- _The task_:
Every record shown below is to be output exactly.

Stored entries:

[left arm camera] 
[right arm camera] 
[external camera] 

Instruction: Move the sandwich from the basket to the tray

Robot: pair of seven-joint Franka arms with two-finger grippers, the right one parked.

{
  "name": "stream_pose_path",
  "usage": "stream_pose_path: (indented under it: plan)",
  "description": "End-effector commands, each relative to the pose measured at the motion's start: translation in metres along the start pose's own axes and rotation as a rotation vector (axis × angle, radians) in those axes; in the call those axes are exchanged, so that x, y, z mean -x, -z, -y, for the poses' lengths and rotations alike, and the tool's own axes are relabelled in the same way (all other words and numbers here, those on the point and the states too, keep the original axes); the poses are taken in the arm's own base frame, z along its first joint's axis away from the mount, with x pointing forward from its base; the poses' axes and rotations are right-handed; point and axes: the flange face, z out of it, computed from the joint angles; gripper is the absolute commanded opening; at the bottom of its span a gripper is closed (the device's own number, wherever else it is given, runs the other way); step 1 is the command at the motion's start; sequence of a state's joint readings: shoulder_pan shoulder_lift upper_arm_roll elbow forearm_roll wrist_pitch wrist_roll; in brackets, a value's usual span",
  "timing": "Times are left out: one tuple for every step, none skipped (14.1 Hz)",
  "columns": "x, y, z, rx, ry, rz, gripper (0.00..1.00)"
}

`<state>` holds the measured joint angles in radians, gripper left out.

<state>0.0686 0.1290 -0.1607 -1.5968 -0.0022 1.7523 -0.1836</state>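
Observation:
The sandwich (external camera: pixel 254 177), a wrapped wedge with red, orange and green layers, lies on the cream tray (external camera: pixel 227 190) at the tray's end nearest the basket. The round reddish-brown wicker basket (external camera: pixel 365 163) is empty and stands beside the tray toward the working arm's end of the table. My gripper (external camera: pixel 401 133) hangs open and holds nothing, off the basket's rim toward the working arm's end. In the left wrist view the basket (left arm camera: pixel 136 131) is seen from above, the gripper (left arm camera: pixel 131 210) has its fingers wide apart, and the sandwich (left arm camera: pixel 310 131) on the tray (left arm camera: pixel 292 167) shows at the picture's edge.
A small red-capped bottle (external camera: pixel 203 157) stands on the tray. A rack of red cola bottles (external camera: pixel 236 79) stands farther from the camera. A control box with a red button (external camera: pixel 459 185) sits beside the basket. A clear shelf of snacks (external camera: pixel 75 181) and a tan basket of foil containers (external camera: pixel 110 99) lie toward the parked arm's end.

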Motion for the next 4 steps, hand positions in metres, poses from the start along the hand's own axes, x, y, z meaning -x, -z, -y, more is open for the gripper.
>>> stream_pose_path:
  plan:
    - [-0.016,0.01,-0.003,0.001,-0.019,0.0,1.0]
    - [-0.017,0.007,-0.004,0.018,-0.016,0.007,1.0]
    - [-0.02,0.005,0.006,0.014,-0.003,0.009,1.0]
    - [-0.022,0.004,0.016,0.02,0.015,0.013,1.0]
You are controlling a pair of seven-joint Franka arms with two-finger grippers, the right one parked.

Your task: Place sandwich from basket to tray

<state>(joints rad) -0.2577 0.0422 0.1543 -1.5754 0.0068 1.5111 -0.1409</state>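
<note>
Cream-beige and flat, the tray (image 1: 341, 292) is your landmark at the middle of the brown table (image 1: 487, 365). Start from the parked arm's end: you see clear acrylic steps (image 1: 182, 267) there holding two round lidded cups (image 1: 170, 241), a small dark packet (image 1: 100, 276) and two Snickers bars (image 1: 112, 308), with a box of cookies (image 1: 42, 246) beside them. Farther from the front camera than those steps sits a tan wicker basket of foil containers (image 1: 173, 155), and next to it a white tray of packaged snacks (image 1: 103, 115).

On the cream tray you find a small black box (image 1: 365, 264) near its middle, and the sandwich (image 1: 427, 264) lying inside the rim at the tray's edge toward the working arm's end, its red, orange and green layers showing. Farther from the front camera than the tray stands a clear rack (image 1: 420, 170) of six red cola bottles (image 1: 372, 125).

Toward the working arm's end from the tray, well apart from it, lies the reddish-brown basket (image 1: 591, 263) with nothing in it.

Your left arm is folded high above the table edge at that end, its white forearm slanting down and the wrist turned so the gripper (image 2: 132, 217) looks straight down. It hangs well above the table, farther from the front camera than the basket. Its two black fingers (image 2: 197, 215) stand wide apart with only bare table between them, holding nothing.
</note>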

- _Exercise solution_:
[left arm camera] 
[right arm camera] 
[external camera] 

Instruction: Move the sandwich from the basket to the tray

Robot: pair of seven-joint Franka arms with two-finger grippers, the right one parked.

{
  "name": "stream_pose_path",
  "usage": "stream_pose_path: (indented under it: plan)",
  "description": "End-effector commands, each relative to the pose measured at the motion's start: translation in metres along the start pose's own axes and rotation as a rotation vector (axis × angle, radians) in those axes; in the call those axes are exchanged, so that x, y, z mean -x, -z, -y, for the poses' lengths and rotations alike, and the tool's own axes are relabelled in the same way (all other words and numbers here, those on the point and the states too, keep the original axes); the poses are taken in the arm's own base frame, z along its first joint's axis away from the mount, with x pointing forward from its base; the poses' axes and rotations are right-handed; point and axes: the flange face, z out of it, computed from the joint angles; gripper is the absolute commanded opening; at the bottom of its span a gripper is closed (the device's own number, wherever else it is given, runs the other way); step 1 is the command at the motion's start; sequence of a state's joint readings: shoulder_pan shoulder_lift upper_arm_roll elbow forearm_roll wrist_pitch wrist_roll; in brackets, a value's usual span",
  "timing": "Times are left out: one tuple for every step, none skipped (14.1 Hz)",
  "columns": "x, y, z, rx, ry, rz, gripper (0.00..1.00)"
}

`<state>` holds the measured joint angles in radians, gripper left out.

<state>0.0686 0.1290 -0.1607 -1.5968 -0.0022 1.7523 -0.1836</state>
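Observation:
The sandwich (external camera: pixel 254 177), a wrapped wedge with red, orange and green layers, lies on the cream tray (external camera: pixel 227 190) at the tray's end nearest the basket. The round reddish-brown wicker basket (external camera: pixel 365 163) is empty and stands beside the tray toward the working arm's end of the table. My gripper (external camera: pixel 401 133) hangs open and holds nothing, off the basket's rim toward the working arm's end. In the left wrist view the basket (left arm camera: pixel 136 131) is seen from above, the gripper (left arm camera: pixel 131 210) has its fingers wide apart, and the sandwich (left arm camera: pixel 310 131) on the tray (left arm camera: pixel 292 167) shows at the picture's edge.
A small red-capped bottle (external camera: pixel 203 157) stands on the tray. A rack of red cola bottles (external camera: pixel 236 79) stands farther from the camera. A control box with a red button (external camera: pixel 459 185) sits beside the basket. A clear shelf of snacks (external camera: pixel 75 181) and a tan basket of foil containers (external camera: pixel 110 99) lie toward the parked arm's end.
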
Motion for the next 4 steps, hand positions in metres, poses from the start along the hand's own axes, x, y, z meaning -x, -z, -y, more is open for the gripper.
>>> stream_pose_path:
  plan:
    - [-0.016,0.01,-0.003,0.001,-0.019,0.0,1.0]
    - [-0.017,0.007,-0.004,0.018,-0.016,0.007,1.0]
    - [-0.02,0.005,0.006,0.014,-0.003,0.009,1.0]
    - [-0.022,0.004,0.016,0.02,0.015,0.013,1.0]
You are controlling a pair of seven-joint Franka arms with two-finger grippers, the right one parked.

Your task: Place sandwich from basket to tray

<state>(joints rad) -0.2577 0.0422 0.1543 -1.5754 0.0068 1.5111 -0.1409</state>
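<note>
Cream-beige and flat, the tray (image 1: 341, 292) is your landmark at the middle of the brown table (image 1: 487, 365). Start from the parked arm's end: you see clear acrylic steps (image 1: 182, 267) there holding two round lidded cups (image 1: 170, 241), a small dark packet (image 1: 100, 276) and two Snickers bars (image 1: 112, 308), with a box of cookies (image 1: 42, 246) beside them. Farther from the front camera than those steps sits a tan wicker basket of foil containers (image 1: 173, 155), and next to it a white tray of packaged snacks (image 1: 103, 115).

On the cream tray you find a small black box (image 1: 365, 264) near its middle, and the sandwich (image 1: 427, 264) lying inside the rim at the tray's edge toward the working arm's end, its red, orange and green layers showing. Farther from the front camera than the tray stands a clear rack (image 1: 420, 170) of six red cola bottles (image 1: 372, 125).

Toward the working arm's end from the tray, well apart from it, lies the reddish-brown basket (image 1: 591, 263) with nothing in it.

Your left arm is folded high above the table edge at that end, its white forearm slanting down and the wrist turned so the gripper (image 2: 132, 217) looks straight down. It hangs well above the table, farther from the front camera than the basket. Its two black fingers (image 2: 197, 215) stand wide apart with only bare table between them, holding nothing.
</note>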

That concludes the output.